For years, there were no communities on coastal areas. Look at Savannah, St. Augustine, New York, Jamestown, Baltimore, Philadelphia --these towns were situated not on the coastal area -- they were situated far inland bit outside of the coastal areas. Tthe people back then knew that it is not always safe to live by the coastal areas because of hurricanes.

But Time has changed -- thanks to our capitalism, it practically ignored the safety of others by providing what people wanted. Supply and demand, basically. People liked the beaches, they have the money and means to build a community right on the beachfront. In the last 100 years, The beachfront communities exploded all over the eastern seaboard all the way from Maine to Texas!

These communities are subjected to be taken care of by our mother nature's plaything: Hurricanes. Which is why Biloxi, Gulfport and others were trashed just like that.

It is not that I'm malicious. It is how the mother nature operates. We can either accomodate or challenge the mother nature's whims.

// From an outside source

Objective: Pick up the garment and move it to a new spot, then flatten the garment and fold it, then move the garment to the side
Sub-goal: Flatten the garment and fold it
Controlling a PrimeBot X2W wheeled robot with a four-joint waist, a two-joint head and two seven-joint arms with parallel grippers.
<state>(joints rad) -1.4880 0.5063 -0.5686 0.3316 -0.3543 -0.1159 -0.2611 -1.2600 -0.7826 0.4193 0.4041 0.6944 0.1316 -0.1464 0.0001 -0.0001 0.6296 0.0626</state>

If people really wanted to keep New Orleans intact -- Jason Lamberton and I had a conversation via the IM recently and frankly, we had the same thing in mind. In fact, we IMmed each other at the same time of our "imagineable solution' for the city of New Orleans -- drain Lake Pontchartrain. It was frightening that we had the similar idea.

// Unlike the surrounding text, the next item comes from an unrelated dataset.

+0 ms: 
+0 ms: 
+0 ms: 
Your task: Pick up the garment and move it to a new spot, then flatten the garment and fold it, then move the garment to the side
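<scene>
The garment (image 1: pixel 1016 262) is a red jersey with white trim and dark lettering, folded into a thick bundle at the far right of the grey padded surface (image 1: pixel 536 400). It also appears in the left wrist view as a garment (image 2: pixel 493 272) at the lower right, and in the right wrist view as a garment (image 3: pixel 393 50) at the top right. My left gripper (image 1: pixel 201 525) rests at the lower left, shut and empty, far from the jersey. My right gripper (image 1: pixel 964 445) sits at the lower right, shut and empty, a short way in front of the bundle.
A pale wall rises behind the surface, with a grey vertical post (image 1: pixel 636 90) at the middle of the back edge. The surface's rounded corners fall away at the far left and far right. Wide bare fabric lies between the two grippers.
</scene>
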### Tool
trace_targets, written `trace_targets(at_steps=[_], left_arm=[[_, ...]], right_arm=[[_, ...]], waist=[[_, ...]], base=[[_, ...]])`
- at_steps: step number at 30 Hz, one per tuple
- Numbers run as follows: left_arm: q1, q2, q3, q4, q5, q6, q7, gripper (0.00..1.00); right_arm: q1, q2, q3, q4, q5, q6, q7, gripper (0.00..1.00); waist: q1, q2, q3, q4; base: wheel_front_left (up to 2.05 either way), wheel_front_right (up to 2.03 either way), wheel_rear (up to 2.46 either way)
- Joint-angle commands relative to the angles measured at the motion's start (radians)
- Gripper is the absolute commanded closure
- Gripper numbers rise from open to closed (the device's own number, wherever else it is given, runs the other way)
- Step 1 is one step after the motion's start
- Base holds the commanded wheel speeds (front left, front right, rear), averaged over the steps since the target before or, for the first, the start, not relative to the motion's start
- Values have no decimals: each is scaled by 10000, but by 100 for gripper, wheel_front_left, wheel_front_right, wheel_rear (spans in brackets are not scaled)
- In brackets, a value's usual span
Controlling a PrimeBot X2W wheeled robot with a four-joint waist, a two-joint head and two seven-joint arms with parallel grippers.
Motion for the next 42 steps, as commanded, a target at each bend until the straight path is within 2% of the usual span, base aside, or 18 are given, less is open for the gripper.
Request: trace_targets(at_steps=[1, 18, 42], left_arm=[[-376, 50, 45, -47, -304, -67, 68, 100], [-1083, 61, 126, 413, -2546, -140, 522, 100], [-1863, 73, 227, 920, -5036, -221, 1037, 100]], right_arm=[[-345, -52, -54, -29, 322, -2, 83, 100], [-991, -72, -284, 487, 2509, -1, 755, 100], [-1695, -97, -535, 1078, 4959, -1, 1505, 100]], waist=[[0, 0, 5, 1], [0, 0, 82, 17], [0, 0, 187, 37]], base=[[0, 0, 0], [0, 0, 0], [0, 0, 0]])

Simply close the flow into the Gulf of Mexico (mainly because it is on the same sea level) and drain the lake as much as they can -- sell the water to the West -- perhaps New Mexico, Nevada, Arizona or California? Build a massive pipeline from the lake to the southwest -- hell, Alaska did, did they?

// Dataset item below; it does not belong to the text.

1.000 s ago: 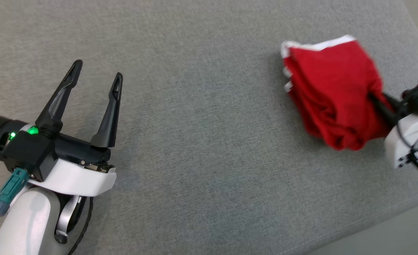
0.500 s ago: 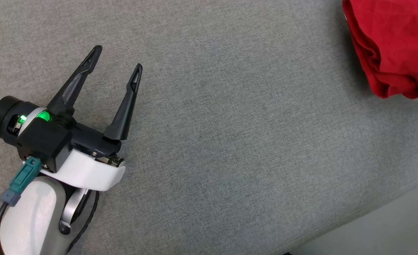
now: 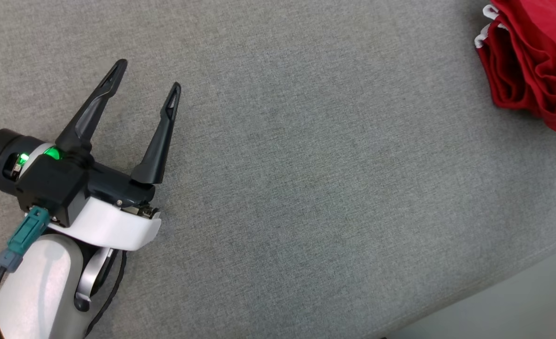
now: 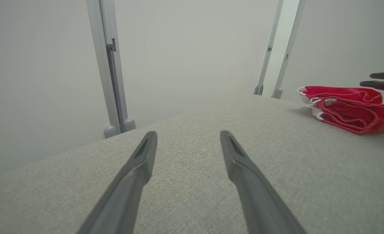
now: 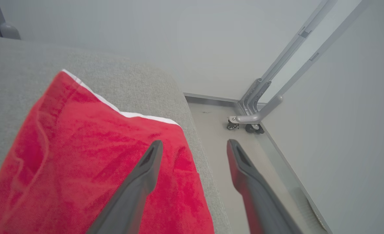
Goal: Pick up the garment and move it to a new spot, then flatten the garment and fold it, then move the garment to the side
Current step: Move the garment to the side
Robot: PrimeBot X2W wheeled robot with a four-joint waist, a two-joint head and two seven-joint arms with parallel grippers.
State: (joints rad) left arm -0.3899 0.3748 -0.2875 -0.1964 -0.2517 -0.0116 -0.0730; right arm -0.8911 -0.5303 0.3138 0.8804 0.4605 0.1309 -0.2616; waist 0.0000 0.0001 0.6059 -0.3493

Try to keep the lake down as much as 15 to 30 feet below the city. It is a possibility. Hell, the city of New Orleans can make bottled water called Lake Pontchartrain -- yeah, I know the lake itself is salt water but ... we can remove the salt and make bottled waters! Not bad idea ... the possibilities are endless -- they can simply drain the lake to prevent it from breaching the levees ever again.

We cannot get rid of hurricanes but we can modify the arrangements *around* us -- the only option is to close the lake and drain!

How did the hurricane come in formation? Well, you can always blame Africa, really. There is a natural phenomenon called Intertropical Convergence Zone, also known as ITCZ. It is situated near the equator where the northeast trade winds and southeast trade winds merges and created the low pressure that caused the tropical atmosphere in Africa.

These low pressures soon drifted into the Atlantic Ocean where it occasionally, thanks to the solar heats, worked its way into Tropical Depression. If the winds reached more than 39 MPH, it gets a name from the National Hurricane Center as well as classify it as Tropical Storm. If it goes over 74 MPH, it becomes a hurricane. They added "Category 1, 2, 3, 4 and 5" not a long time ago to define the might of hurricanes. Basically, it is ITCZ that produces hurricanes. Yes, the warm waters played a huge role in this. It was said that the Atlantic Ocean used to have less than 10 Tropical Storms/Hurricanes but thanks to global warming, we have more than 10 per year. It is still a theory amongst the scientists and meterologists, though.

Now, you can see why I can echo with the old man in the image above. He seems to be wise, is he?